Heidegger died in 1976, more than a decade after President Johnson issued a warning to Congress about rampant carbon pollution and atmospheric warming. But their apocalypse is not mine. Damocles had upgraded from sword to thermonuclear missile sometime in the 1930s. My parents’ generational challenge wasn’t atoms collecting in the atmosphere, but what a man in a room could do with a single one of them. Split a nucleus, there goes New York City. Split another, there goes Moscow. Back then, decay was radioactive. Mutually assured destruction meant the world was ending every day.
Did they really think “duck and cover” would be enough?
Do we really think a carbon tax will be?
Climate change lacks the urgency of nuclear incineration. It lacks Manichean moralism and enemy Soviets. But a postmodern crisis is still a crisis. There will come a time when hope feels as irresponsible as despair, warheads or no.
For Heidegger, our existential decay brought on the horrors of the twentieth century.
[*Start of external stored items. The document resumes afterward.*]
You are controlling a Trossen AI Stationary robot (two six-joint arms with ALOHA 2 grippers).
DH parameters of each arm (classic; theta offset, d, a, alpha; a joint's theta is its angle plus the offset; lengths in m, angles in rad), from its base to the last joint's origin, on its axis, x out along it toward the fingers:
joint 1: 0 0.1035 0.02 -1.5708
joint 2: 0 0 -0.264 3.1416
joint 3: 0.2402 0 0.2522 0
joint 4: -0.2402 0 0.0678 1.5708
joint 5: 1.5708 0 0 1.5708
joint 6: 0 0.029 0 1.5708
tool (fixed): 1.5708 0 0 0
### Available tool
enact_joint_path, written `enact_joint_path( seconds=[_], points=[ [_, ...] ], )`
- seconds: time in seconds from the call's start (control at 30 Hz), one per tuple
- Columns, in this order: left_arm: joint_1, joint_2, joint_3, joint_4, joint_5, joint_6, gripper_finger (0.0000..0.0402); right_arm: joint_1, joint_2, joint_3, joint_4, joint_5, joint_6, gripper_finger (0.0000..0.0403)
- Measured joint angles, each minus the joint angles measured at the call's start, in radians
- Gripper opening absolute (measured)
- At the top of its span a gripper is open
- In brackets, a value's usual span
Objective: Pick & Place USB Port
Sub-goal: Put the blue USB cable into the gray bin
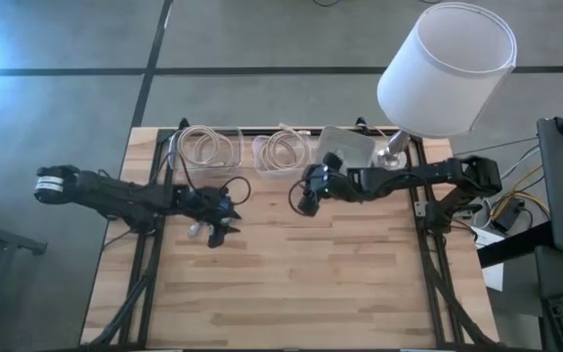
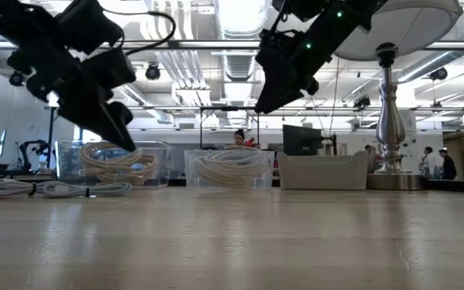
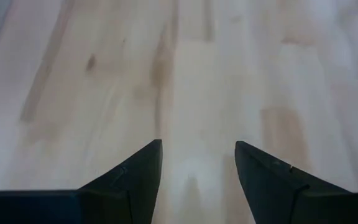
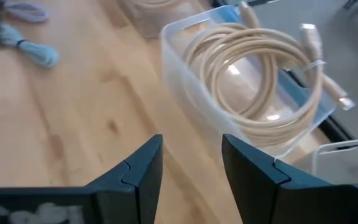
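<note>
Beige coiled cable [image 4: 260,74] fills a clear bin [image 4: 185,93]; both grippers spread wide, empty.

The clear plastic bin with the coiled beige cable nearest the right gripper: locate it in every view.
High view: clear plastic bin at the table's far edge, second from the picture's left.
Low view: centre, between another cable bin and an opaque tub.
Left wrist view: not in it.
Right wrist view: just beyond the fingers.
Shared landmark: the coiled beige cable inside.

No text, label, brand or number can be read anywhere (neither on the table things nor the room behind).
</note>
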Motion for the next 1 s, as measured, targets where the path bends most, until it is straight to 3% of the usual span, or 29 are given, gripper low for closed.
enact_joint_path(
  seconds=[0.2, 0.53, 0.77, 1.0],
  points=[
    [0.0, 0.0, -0.064, 0.019, -0.124, -0.056, 0.0206, 0.031, 0.0, -0.018, 0.0, 0.001, 0.057, 0.0166],
    [0.0, 0.0, -0.146, 0.069, -0.205, -0.132, 0.0206, 0.032, 0.007, -0.035, 0.001, 0.002, 0.106, 0.0166],
    [0.0, 0.0, -0.172, 0.075, -0.213, -0.137, 0.0203, 0.032, 0.007, -0.035, 0.002, 0.003, 0.107, 0.016],
    [0.0, 0.0, -0.179, 0.075, -0.224, -0.137, 0.0168, 0.032, 0.008, -0.035, 0.002, 0.003, 0.107, 0.0164]
  ],
)
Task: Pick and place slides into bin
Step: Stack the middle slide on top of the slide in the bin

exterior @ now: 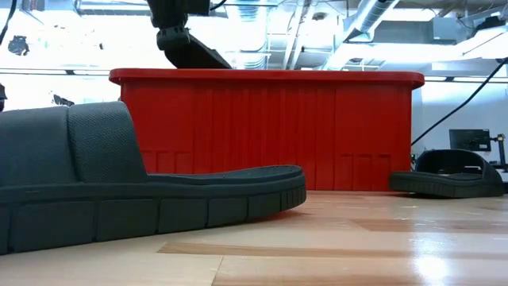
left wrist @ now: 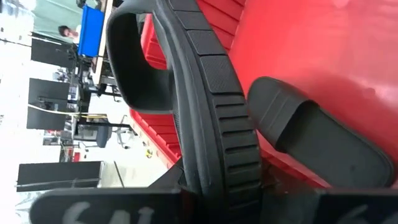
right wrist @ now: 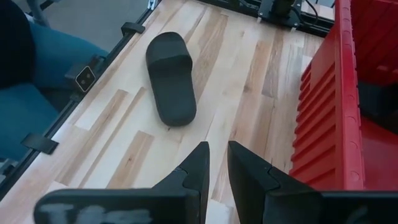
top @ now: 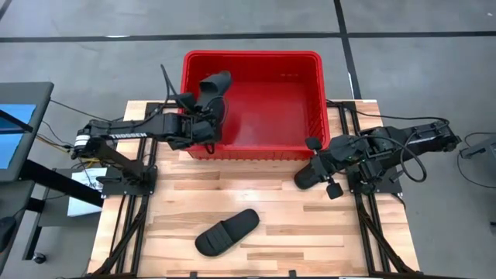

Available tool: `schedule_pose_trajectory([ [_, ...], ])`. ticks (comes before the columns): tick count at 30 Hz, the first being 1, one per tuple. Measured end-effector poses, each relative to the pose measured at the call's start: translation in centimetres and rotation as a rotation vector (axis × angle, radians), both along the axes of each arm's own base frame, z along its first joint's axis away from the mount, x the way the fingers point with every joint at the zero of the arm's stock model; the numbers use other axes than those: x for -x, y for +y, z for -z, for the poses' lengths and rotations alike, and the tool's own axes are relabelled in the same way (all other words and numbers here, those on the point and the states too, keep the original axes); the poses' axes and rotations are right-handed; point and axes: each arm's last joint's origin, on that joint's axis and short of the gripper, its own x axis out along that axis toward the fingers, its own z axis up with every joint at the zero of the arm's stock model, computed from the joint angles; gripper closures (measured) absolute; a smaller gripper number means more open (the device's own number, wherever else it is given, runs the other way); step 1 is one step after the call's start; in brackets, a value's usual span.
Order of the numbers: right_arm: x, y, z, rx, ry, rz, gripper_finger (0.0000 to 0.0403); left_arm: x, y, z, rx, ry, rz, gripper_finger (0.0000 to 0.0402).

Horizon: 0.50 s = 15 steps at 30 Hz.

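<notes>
left gripper [top: 203, 124] clamps a slide [top: 215, 87] on edge over the bin's [top: 252, 56] left end; a second slide [left wrist: 320, 140] lies on the bin floor. right gripper [right wrist: 217, 163], empty with a narrow gap between its fingers, hangs over the bench [top: 310, 232] by the bin's right corner. a third slide [top: 226, 232] lies on the bench.

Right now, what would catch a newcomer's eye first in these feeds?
The big red bin at the table's far edge, with the left gripper holding a black slide over its left end. Another slide already lies inside, and one sits on the wood near the front.
</notes>
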Motion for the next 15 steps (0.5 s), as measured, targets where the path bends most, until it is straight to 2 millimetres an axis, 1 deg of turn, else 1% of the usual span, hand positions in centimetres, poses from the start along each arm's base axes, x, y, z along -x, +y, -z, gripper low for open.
schedule_pose_trajectory([
  [15,0.00,0.00,-0.01,-0.001,-0.001,-0.001,0.0353,0.15,0.24,0.03,-0.005,0.017,-0.009,0.0363],
])
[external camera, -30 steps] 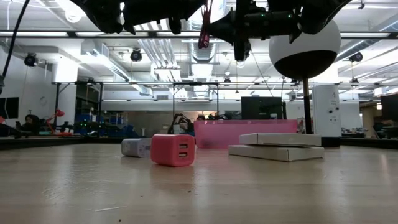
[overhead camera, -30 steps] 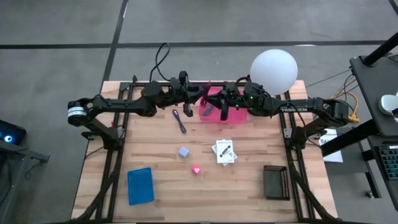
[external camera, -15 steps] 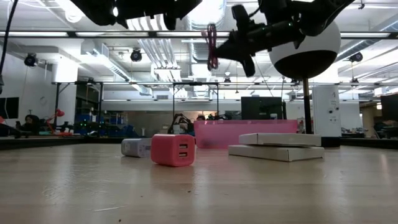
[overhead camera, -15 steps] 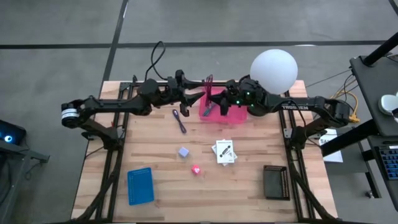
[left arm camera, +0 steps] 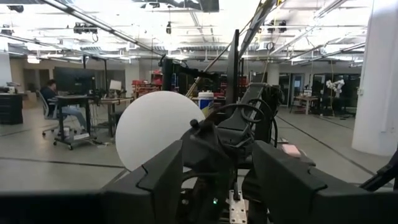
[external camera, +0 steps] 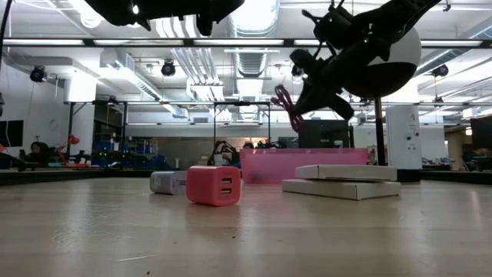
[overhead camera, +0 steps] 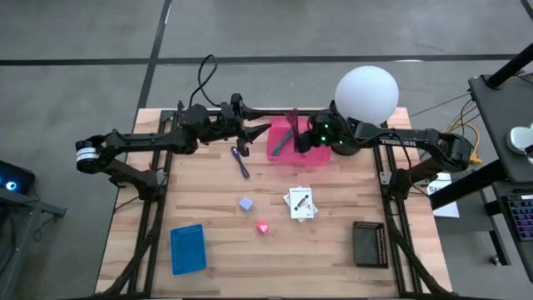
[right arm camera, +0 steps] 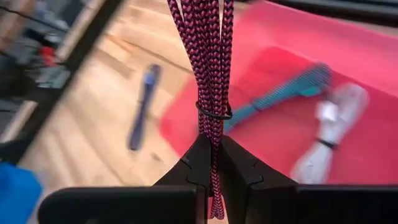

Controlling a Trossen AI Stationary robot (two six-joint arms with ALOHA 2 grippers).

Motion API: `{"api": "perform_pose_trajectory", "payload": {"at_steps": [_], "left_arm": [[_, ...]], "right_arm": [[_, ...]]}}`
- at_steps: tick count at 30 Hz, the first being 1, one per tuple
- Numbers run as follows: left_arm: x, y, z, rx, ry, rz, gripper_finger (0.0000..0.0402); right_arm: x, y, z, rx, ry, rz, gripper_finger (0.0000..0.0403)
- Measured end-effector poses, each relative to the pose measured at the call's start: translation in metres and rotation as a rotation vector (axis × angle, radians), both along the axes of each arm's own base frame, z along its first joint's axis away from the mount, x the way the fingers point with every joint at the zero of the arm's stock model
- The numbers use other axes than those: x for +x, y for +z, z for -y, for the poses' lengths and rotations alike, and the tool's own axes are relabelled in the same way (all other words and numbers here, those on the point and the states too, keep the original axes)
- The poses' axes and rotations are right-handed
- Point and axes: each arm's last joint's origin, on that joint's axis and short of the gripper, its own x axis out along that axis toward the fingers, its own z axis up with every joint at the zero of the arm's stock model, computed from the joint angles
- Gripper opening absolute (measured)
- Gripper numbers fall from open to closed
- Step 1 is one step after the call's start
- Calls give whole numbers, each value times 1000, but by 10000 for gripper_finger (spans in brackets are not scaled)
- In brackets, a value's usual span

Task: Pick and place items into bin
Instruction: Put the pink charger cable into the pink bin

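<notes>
Pale wood table (overhead camera: 333,250), concrete floor around. Right gripper (right arm camera: 212,163) clamped on purple cord (right arm camera: 208,50) above pink bin (overhead camera: 321,157), upper centre. Left gripper (overhead camera: 265,129) parted, empty, just left of bin.

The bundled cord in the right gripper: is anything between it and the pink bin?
Nothing visible. The right gripper is shut on the bundled cord, which hangs over the pink bin. Below lie only a teal-handled tool and a white bundle.
</notes>
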Motion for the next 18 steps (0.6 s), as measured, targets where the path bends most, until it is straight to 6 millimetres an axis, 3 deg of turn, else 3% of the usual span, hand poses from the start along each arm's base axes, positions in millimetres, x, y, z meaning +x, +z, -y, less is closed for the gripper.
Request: {"api": "perform_pose_trajectory", "payload": {"at_steps": [18], "left_arm": [[1, -6, 0, -17, 0, -52, 178]], "right_arm": [[-25, -20, -6, 27, -167, -350, 11]]}}
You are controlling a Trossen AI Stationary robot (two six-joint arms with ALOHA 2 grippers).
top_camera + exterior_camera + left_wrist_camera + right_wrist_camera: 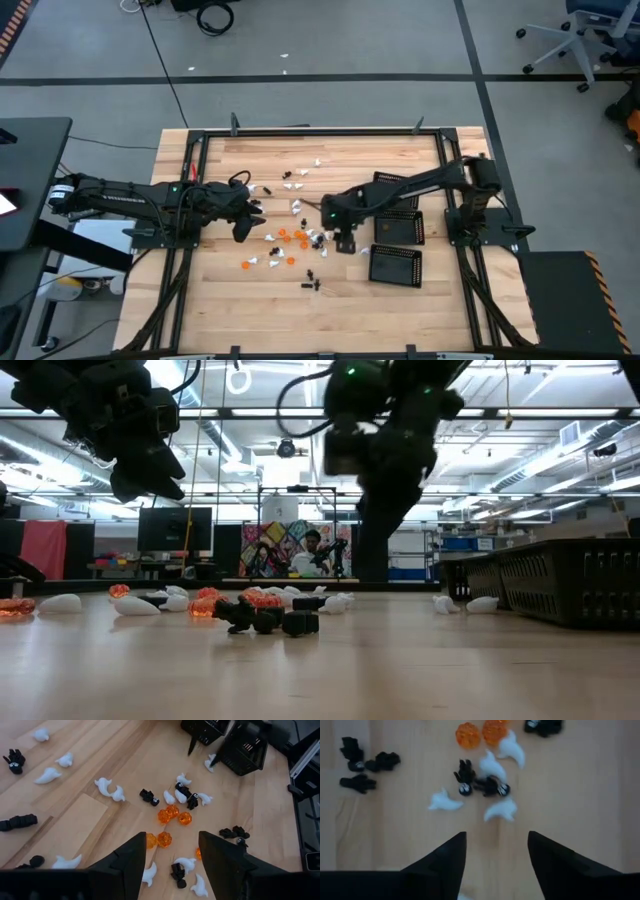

Our way of relating to the world—the insurrection of our technological worldview forcing beings to appear as objects for our use—consumed everything: the natural before us, the heavenly above us, the humanity within us. This is our inheritance. God is dead by forceps and scalpels. Creation lies vivisected. Human beings have been cut into and our souls have been extracted as capital. Our cores now rot away at us until we hardly recognize each other. By Heidegger’s time, we didn’t need to: Death at the touch of a button turns lives into numbers.
Climate change—death in slow motion—is now the inevitable consequence of our outlook on the world. We avoided one mutually assured destruction and await another. The Earth no longer appears to us at all. Instead, we have reduced its scale, from planetary to ordinary. The more we expect of our atoms, the more steeply we climb out of life’s primordial churn.
But as the Earth warms, we discover the world pushing back against representation. Brought on by our own folly yet wholly transcendent of it, climate change is both ours—a molded, morbid work of art—and not ours—a moment of inorganic reckoning. It could shock us into a gentler way of experiencing existence, if the shock doesn’t kill us first.
The next person I know to die could be Mom or Dad. Their mortality hangs over me, a more personal climate change. The chronic shadows of illness, equally from cancer and motor-neuron decay, impend like cumulonimbus clouds. Another episode, or a bad flu, and I will lie awake at 2:00 a.m., inconsolable. Wallace Stevens wrote that “death is the mother of beauty,” but my mother’s death won’t be beautiful. It will be slow and painful, like my father’s, like the death of their marriage, like the death of humanity wiped off the Earth by uncaring carbon.
As the invulnerability of my parents slips away, so does their stature. (So does a sepia version of myself.) Our chemistry is the same—stardust in our bones. The trappings of divorce, the abandonment and surrender, the guilt and the shame, reveal as much as they conceal. We are not merely mortal, not merely flawed. I am now left with the relief of a new possibility.
In the quiet affirmations that none of us were meant to last grow also tender moments of connection. Finitude isn’t much to eternity, but a few more minutes can make the difference to us, on red velvet couches, in uncomfortable hospital cots, inside the poetry of chemistry. Precious seconds spark life. We are not decayed, not hopeless—not yet.